To determine the rate constants represented in transient kinetics, it is worth mentioning the optim function in stats or the rootSolve package, which seek to minimize linear and nonlinear equations to find the values of their parameters.
In the solution of the parameters for pre-steady state, the use of R with rootSolve is illustrated below, also adding the search for Km as follows.

\[ Km = \frac{k3}{k2+k3} \] {#eq:burstKm}

# Calculation of kinetic constants by solving a system of nonlinear
# equations applied to burst kinetics.

library(rootSolve)
kobs <- 0.06
Ao <- 50
kcat <- 300
Ks <- 15
# defines the nonlinear fitting parameters obtained by progressive curve
# experimental, t x P; # Note: Ks obtained experimentally from the S x kobs curve

# Parameters
# x[1]=k2
# x[2]= k3
# x[3] = Km

# Model
model <- function(x) c(x[1] / kobs^2 - Ao, (x[1] * x[2]) / kobs - kcat,
Ks * x[2] / (x[1] + x[2]) - x[3])
# the model above must contain a list of equations whose equality is zero,
# that is, f(x)=0
(ss <- multiroot(model, c(1, 1, 1))) # rootSolve execution command

$root
[1]   0.18000 100.00000  14.97305

$f.root
[1]  0.000000e+00  1.136868e-13 -1.243054e-09

$iter
[1] 4

$estim.precis
[1] 4.143891e-10

# (seeds for the algorithm)

The results of the minimization can be interpreted as:

root = values of xi for f(xi)=0 ; that is, k2, k3, and Km; 2. f.root = value of each function for each xi (must be close to zero for each);
iter = no. iterations;
esti.precis = precision estimate.

Considering an extensive chapter on enzyme kinetics, there are numerous topics left out, given the main focus of using R in solving quantitative problems in biophysical chemistry. Thus, we omit several concepts, such as slow kinetics of substrate interaction (slow binding), kinetics of multiple substrates (sequential and ping-pong reactions), integrated Michaelis-Menten equation and progressive curves, activation of modulators, influence of pH and temperature on catalysis, and multisite enzymes, among others.

References

Akaike, Hirotugu. 1974. “A New Look at the Statistical Model Identification.” IEEE Transactions on Automatic Control 19 (6): 716–23.
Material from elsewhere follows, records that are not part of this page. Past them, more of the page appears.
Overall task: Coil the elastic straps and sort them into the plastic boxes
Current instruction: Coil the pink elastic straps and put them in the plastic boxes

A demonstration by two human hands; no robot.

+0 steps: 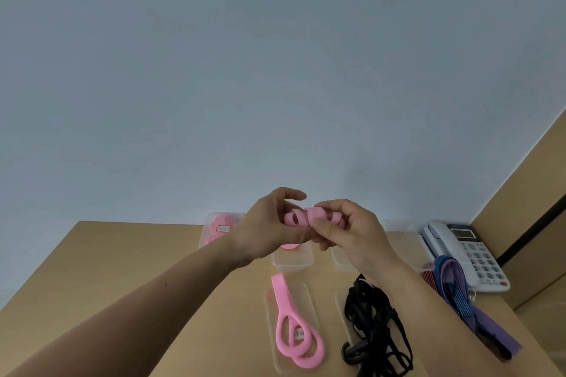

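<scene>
– Most of the view is pale wall (275,70). What lies under it?
– One wooden table (122,269). At its right edge sits a white telephone (471,254), with a bundle of blue and purple straps (459,294) lying partly across its near side.
– And the black heap?
– Black straps (373,324), tangled, near the table's front, right of centre. Just left of them a loose pink strap (291,330) lies looped on a clear lid (306,294).
– The boxes?
– Behind those. A plastic box (214,229) at the left holds pink coils; another box (292,260) is below the hands.
– What about the hands?
– Both are raised above the boxes. The left hand (269,229) curls its fingers round one end of a pink coil (301,217), and the right hand (352,236) pinches the other end between thumb and fingers. That coil is in the air, touching neither box nor table.
</scene>
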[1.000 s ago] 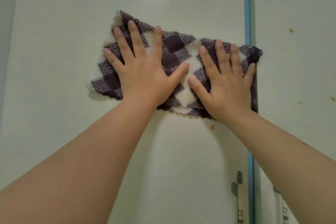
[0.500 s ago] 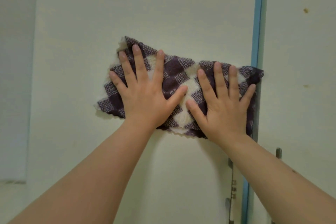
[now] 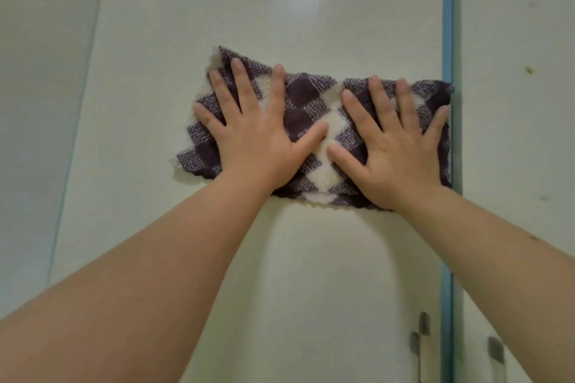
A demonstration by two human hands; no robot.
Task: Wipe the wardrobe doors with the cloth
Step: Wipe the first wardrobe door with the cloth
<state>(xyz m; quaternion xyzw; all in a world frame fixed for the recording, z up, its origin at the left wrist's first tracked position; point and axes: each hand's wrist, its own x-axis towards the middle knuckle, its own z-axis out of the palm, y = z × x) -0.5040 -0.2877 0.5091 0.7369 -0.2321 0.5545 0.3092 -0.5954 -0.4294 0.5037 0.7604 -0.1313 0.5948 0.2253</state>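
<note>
Clearly mid-wipe: the left hand (image 3: pixel 258 146) and right hand (image 3: pixel 395 158) lie flat, fingers (image 3: pixel 245 87) straight and spread, gripping nothing, pressing the checked cloth (image 3: pixel 311 102) against the near wardrobe door (image 3: pixel 311 9). The cloth's right end touches the blue edge strip (image 3: pixel 447 25). How much of this door is done I cannot tell. Beyond the strip, the right door (image 3: pixel 513 134) shows brown specks (image 3: pixel 529 70), so it likely remains.
</note>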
DeLean, A, PJ Munson, and Dl Rodbard. 1978. “Simultaneous Analysis of Families of Sigmoidal Curves: Application to Bioassay, Radioligand Assay, and Physiological Dose-Response Curves.” American Journal of Physiology-Endocrinology And Metabolism 235 (2): E97.
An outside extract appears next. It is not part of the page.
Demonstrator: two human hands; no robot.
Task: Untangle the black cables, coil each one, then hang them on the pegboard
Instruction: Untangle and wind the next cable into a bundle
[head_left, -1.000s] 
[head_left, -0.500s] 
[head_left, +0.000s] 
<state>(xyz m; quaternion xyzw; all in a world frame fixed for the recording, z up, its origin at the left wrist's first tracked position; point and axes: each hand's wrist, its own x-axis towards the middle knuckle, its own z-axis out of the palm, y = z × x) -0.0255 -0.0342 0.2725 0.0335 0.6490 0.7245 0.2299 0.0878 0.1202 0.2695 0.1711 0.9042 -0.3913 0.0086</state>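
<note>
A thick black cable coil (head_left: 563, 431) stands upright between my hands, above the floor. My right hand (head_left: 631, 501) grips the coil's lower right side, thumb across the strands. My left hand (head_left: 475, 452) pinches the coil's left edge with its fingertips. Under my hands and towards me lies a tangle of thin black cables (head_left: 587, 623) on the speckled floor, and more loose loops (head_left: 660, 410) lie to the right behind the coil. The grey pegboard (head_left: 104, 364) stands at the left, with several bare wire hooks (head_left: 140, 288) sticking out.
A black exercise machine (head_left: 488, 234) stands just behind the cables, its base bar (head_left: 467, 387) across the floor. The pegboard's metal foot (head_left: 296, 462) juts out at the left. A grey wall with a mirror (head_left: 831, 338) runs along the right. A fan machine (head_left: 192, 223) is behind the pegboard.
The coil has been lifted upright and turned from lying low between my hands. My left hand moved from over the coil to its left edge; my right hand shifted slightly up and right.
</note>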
Johnson, Kenneth A. 1992. “1 Transient-State Kinetic Analysis of Enzyme Reaction Pathways.” In The Enzymes, 20:1–61. Elsevier.

Spiess, Andrej-Nikolai, and Natalie Neumeyer. 2010. “An Evaluation of R2 as an Inadequate Measure for Nonlinear Models in Pharmacological and Biochemical Research: A Monte Carlo Approach.” BMC Pharmacology 10 (1): 1–11.
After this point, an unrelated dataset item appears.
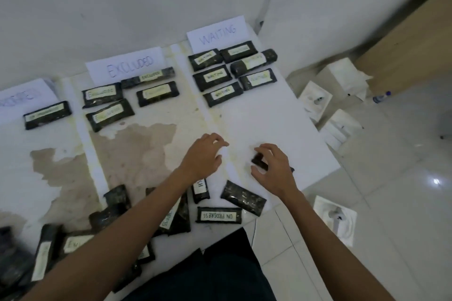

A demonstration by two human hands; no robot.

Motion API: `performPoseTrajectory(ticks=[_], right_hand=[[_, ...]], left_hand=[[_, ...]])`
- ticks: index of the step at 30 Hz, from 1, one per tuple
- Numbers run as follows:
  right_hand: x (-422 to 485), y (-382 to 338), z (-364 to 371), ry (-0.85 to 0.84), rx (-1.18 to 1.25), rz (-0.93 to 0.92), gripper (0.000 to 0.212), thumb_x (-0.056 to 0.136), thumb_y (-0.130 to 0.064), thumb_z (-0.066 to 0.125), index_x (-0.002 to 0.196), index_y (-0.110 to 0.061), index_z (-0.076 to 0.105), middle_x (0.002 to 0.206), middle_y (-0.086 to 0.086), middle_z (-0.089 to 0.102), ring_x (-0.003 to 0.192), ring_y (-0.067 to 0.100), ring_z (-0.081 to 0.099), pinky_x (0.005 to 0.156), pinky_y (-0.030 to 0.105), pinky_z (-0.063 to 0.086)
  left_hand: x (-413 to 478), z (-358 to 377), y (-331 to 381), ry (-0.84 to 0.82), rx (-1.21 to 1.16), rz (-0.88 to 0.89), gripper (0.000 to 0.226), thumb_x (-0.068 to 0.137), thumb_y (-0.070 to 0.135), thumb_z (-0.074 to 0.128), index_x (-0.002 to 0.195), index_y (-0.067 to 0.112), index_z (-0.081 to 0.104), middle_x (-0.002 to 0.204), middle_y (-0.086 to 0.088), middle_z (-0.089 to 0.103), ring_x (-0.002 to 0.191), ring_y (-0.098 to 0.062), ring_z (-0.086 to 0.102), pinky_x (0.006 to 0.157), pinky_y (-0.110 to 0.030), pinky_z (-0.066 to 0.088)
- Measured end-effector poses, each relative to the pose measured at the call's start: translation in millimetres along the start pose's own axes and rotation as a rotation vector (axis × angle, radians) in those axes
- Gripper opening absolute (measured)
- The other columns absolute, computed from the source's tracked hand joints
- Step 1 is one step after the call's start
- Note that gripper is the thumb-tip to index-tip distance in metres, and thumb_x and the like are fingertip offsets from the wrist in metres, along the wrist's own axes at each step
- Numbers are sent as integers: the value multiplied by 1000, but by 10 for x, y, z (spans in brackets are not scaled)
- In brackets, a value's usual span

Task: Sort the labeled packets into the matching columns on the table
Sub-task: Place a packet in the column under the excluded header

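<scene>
White bench [281, 117], brown peeled patches. Landmark: white paper sheet marked WAITING [217, 33] at the bench's far edge.

Unsorted heap of black wrapped packets [117, 215]: well away from the WAITING sheet, down-left of it at my edge, partly under my left forearm.

Right below the WAITING sheet: six black packets labelled WAITING [212, 77], two across, three deep.

Left of the WAITING sheet: white paper sheet marked EXCLUDED [127, 66], with four black packets labelled EXCLUDED [157, 93] in front of it. Further left: third white sheet [22, 95], text too blurred to read, with one black packet [47, 115] in front, label blurred.

My left hand [203, 156]: over the bench, well below the WAITING sheet and slightly left of it, fingers loosely curled, holding nothing.

My right hand [271, 168]: well below the WAITING sheet, fingers and thumb curled round one small black packet [259, 162]. Label hidden and blurred. Can't tell if it's lifted or on the bench. It's well apart from the six placed.

Nearer me still: plain black packet, no label showing [243, 197], and just beside it a black packet labelled ON PROGRESS [219, 215].
</scene>
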State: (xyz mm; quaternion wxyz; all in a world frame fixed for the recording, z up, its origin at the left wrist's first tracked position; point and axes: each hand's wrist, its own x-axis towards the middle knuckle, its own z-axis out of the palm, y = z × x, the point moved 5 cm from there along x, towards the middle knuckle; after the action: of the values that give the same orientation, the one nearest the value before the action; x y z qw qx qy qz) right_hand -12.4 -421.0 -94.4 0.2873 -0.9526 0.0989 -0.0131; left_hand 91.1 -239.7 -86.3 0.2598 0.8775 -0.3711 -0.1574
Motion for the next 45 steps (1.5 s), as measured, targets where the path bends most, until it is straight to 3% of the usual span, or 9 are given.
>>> performPoseTrajectory(ticks=[4, 9, 14, 23, 32, 45], right_hand=[[-220, 356, -183, 51, -31, 89, 62, 71, -46, 63, 122, -13, 56, 121, 9, 55, 110, 25, 54, 94, 44, 46], [-379, 691, -221, 51, -60, 156, 81, 67, -58, 66, 129, -9, 51, 129, 13, 50, 119, 26, 47, 101, 43, 39], [-451, 858, -147, 21, -61, 144, 87, 67, -62, 66, 131, -7, 47, 132, 14, 48, 124, 30, 44, 102, 50, 39], [-413, 830, -138, 33, -27, 72, 83, 69, -59, 66, 133, -8, 46, 132, 13, 46, 128, 30, 41, 105, 44, 37], [58, 218, -8, -42, 57, -77, 73, 74, -52, 63, 132, -12, 46, 131, 8, 46, 111, 23, 54, 85, 41, 52], [867, -964, 765, -257, 25, -330, 65, 78, -47, 61, 131, -13, 50, 131, 8, 48, 112, 25, 54, 86, 39, 51]], left_hand=[[219, 323, 361, -68, 5, 117, 39, 80, 11, 58, 120, 10, 59, 118, -11, 57, 105, -32, 53, 84, -43, 48], [468, 707, 723, -150, 74, 226, 56, 76, 16, 70, 129, 11, 52, 133, -9, 51, 126, -29, 43, 100, -42, 39], [628, 989, 863, -232, 145, 249, 68, 72, 19, 74, 134, 13, 47, 137, -7, 48, 130, -27, 39, 107, -39, 30], [645, 896, 830, -143, 184, 258, 56, 65, 23, 76, 117, 10, 60, 109, -6, 62, 96, -27, 58, 76, -37, 49], [189, 262, 194, 83, 126, -30, 53, 69, 24, 74, 117, 11, 59, 107, -5, 62, 89, -24, 57, 67, -35, 53], [-420, -564, -1044, 231, 183, -371, 55, 72, 26, 72, 122, 13, 56, 113, -7, 59, 95, -26, 54, 76, -38, 51]])
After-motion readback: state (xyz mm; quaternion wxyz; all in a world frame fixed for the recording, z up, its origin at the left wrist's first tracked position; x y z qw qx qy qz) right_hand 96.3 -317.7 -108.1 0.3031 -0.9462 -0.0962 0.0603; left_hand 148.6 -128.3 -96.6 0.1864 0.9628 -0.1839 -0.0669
Tang, Lixia, Jeffrey H Lutje Spelberg, Marco W Fraaije, and Dick B Janssen. 2003. “Kinetic Mechanism and Enantioselectivity of Halohydrin Dehalogenase from Agrobacterium Radiobacter.” Biochemistry 42 (18): 5378–86.

Yung-Chi, Cheng, and William H Prusoff. 1973. “Relationship Between the Inhibition Constant (KI) and the Concentration of Inhibitor Which Causes 50 Per Cent Inhibition (I50) of an Enzymatic Reaction.” Biochemical Pharmacology 22 (23): 3099–3108.